L’élection, la semaine dernière, d’Amit Becher à la tête de l’Association du barreau israélien aurait accru la probabilité que Levin ne convoque pas le panel, car Becher est un critique virulent des projets de refonte judiciaire de Levin.

Le conseil national du barreau choisira deux représentants pour siéger à la Commission de sélection des juges, et l’influence de Becher sur cette décision devrait être significative.

Amit Becher vote lors de l’élection du président de l’Association israélienne du Barreau à Tel Aviv, le 20 juin 2023. (Crédit : Tomer Neuberg/Flash90)

Outre le législateur et les représentants du barreau manquants, la coalition doit également recruter un deuxième ministre pour rejoindre Levin au sein du panel, complétant ainsi les quatre membres politiques de l’autorité.

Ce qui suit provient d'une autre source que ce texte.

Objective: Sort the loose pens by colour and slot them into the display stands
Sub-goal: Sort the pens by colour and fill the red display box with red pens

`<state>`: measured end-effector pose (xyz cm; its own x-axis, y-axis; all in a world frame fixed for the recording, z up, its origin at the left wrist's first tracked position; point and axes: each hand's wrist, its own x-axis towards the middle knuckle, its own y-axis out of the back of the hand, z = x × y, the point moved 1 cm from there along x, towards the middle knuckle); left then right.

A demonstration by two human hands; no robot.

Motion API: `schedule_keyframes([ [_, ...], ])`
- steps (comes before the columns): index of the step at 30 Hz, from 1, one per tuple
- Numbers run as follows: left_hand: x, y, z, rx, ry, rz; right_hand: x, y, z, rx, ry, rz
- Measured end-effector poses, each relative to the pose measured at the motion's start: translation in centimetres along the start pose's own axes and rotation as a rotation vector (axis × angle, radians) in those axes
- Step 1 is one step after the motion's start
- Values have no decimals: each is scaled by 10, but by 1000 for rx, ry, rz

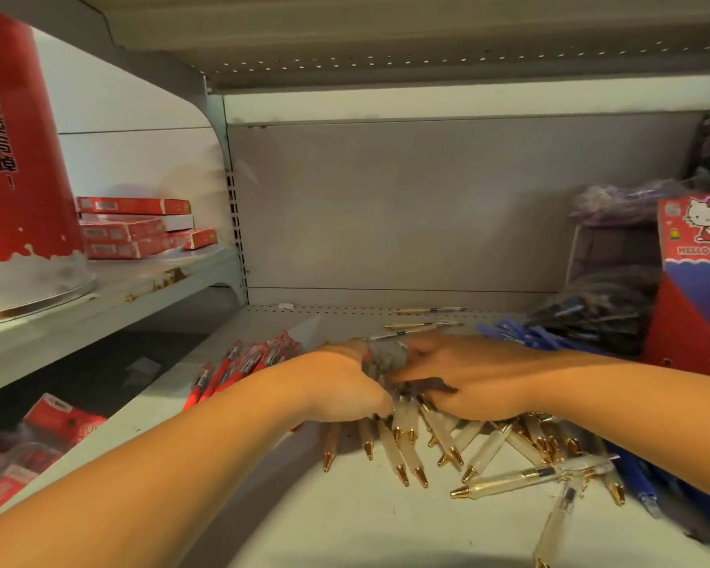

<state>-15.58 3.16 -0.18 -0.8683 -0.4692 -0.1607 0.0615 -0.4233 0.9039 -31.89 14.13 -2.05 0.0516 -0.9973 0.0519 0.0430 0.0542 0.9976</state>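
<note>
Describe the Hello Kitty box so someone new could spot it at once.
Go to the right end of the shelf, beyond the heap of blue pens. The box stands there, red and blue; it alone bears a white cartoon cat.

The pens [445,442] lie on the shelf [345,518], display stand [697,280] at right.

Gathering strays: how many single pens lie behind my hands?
3: farthest pen, middle pen just before it, nearest pen behind the right hand; clear pens gripped by it and the left hand may hide more.
</note>
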Motion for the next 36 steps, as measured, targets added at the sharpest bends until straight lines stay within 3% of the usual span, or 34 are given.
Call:
schedule_keyframes([
  [3, -9, 0, -5, -32, -25, -131, -9, 3, -2, 15, -15, -49],
  [7, -12, -10, -3, 20, -113, -177, -10, 6, -7, 1, -31, -125],
  [11, -12, -26, -2, 202, -139, -154, -5, 5, -13, 20, -40, -124],
  [21, -9, -8, -14, 33, -181, -65, 12, 0, -19, 40, -216, -118],
  [27, -15, 0, -21, 111, -284, -238, 20, -2, -19, 49, -276, -142],
  [32, -9, 1, -21, 259, -339, -54, 16, 6, -19, 50, -243, -134],
  [36, -10, 5, -21, 266, -346, -58, 17, 7, -22, -20, -211, -151],
])
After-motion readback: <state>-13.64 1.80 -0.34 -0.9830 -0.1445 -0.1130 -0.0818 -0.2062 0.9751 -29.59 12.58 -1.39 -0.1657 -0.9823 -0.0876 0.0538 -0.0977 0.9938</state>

Trois juges les rejoindront, ce qui portera le panel à neuf membres. Une super-majorité de sept voix est nécessaire pour nommer les juges de la Cour suprême. Deux sièges de la Cour suprême devraient être remplis cet automne. Les juges des juridictions inférieures et le nouveau président de la Cour suprême peuvent être désignés avec une majorité simple de cinq membres.

Lorsque la Knesset a voté le 14 juin pour élire les deux députés qui siégeraient à la commission, une série de manœuvres politiques et de rebondissements inattendus dans le vote secret ont fait qu’un seul siège a été pourvu, celui de l’opposition avec Elharrar.

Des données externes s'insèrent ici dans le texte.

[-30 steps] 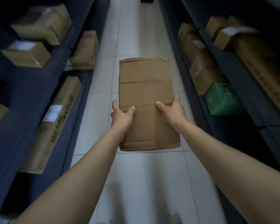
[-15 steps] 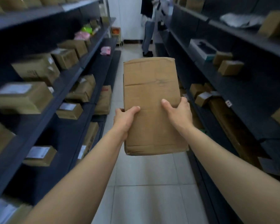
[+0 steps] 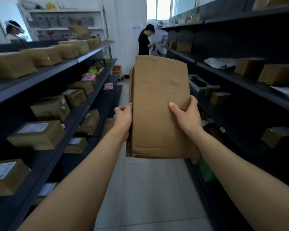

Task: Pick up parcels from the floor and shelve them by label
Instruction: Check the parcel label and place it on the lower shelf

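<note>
we held the parcel (image 3: 160, 107) upright between the shelves (image 3: 90, 64), left hand (image 3: 123, 117) and right hand (image 3: 187, 117) fingers pressed against its sides, and judged turning it to find the label wise.

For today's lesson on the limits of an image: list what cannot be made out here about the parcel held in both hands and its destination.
- Parcel, head view: no label visible; only a plain face shows.
- Left hand and right hand: fingers hidden behind the parcel.
- Shelf boxes' labels: too small and blurred to read.
- Wall notice: too small to read.
</note>
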`<state>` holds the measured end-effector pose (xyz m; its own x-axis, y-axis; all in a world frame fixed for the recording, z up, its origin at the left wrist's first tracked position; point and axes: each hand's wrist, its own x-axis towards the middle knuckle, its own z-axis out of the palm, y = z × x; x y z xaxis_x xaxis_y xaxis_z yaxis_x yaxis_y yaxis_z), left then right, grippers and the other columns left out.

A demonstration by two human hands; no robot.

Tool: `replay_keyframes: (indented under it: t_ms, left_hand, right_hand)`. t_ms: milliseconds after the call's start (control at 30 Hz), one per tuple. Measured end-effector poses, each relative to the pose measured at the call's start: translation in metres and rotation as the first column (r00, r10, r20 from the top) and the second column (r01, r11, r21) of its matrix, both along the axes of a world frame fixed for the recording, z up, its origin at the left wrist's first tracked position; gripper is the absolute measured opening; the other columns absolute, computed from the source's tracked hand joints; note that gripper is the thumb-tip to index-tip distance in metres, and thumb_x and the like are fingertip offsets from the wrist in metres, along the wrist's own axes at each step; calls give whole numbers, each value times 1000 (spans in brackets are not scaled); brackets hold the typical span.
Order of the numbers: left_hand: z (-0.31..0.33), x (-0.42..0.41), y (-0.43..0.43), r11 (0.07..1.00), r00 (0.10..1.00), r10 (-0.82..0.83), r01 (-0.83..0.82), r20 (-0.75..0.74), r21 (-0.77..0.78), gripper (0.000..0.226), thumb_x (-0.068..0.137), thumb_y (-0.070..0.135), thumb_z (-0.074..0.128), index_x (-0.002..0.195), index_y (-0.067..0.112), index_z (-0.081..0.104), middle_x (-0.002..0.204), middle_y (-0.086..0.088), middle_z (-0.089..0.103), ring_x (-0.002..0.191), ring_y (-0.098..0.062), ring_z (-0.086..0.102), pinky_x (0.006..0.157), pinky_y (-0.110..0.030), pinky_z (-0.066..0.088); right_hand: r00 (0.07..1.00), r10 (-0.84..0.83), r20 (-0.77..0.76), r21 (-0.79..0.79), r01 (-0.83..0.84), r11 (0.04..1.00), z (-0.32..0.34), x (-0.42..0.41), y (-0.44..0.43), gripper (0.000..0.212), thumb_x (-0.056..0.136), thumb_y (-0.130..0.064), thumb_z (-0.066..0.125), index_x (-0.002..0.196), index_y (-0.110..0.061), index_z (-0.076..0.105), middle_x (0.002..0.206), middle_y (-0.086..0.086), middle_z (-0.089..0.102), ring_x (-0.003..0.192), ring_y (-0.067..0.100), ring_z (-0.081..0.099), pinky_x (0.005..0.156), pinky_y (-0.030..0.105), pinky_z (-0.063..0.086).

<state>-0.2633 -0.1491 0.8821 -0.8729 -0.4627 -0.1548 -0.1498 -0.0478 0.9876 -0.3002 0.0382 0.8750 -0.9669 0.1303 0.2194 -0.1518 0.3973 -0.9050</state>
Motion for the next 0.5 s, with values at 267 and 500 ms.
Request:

Les jours précédant le vote, les membres de la coalition se sont disputés, car certains voulaient désigner deux députés issus du gouvernement au lieu de s’en tenir à la tradition qui veut que l’on nomme un député de la coalition et un député de l’opposition. N’ayant pas réussi à s’entendre sur la question un jour avant le vote, Netanyahu a préféré tenter de torpiller le scrutin en forçant tous les candidats à se retirer et en exigeant que les députés de la coalition votent contre tout candidat se présentant, ce qui aurait entraîné l’organisation de nouvelles élections pour les deux sièges.

Mais la députée renégate du Likud, Tally Gotliv, a refusé de se retirer de la compétition pour le poste, malgré la demande expresse de Netanyahu. Le Premier ministre a malgré tout demandé aux législateurs de la coalition de voter contre les deux candidats.

Les résultats du vote à bulletin secret ont révélé que plusieurs députés du gouvernement avaient toutefois voté pour Elharrar, entraînant sa nomination au sein du groupe, tandis que le deuxième siège est resté vide après la défaite de Gotliv.

Ces tentatives de manipulation politique et le retard additionnel dans le simple fait de convoquer la Commission de sélection des juges ont conduit l’opposition à geler les pourparlers sur le compromis relatif à la refonte du système judiciaire.

En réponse, le gouvernement a annoncé qu’il irait de l’avant unilatéralement avec une partie de la législation au cours de la session actuelle de la Knesset, d’autres éléments du remaniement judiciaire devant être soulevés après les vacances d’été.

L’équipe du Times of Israël a contribué à cet article.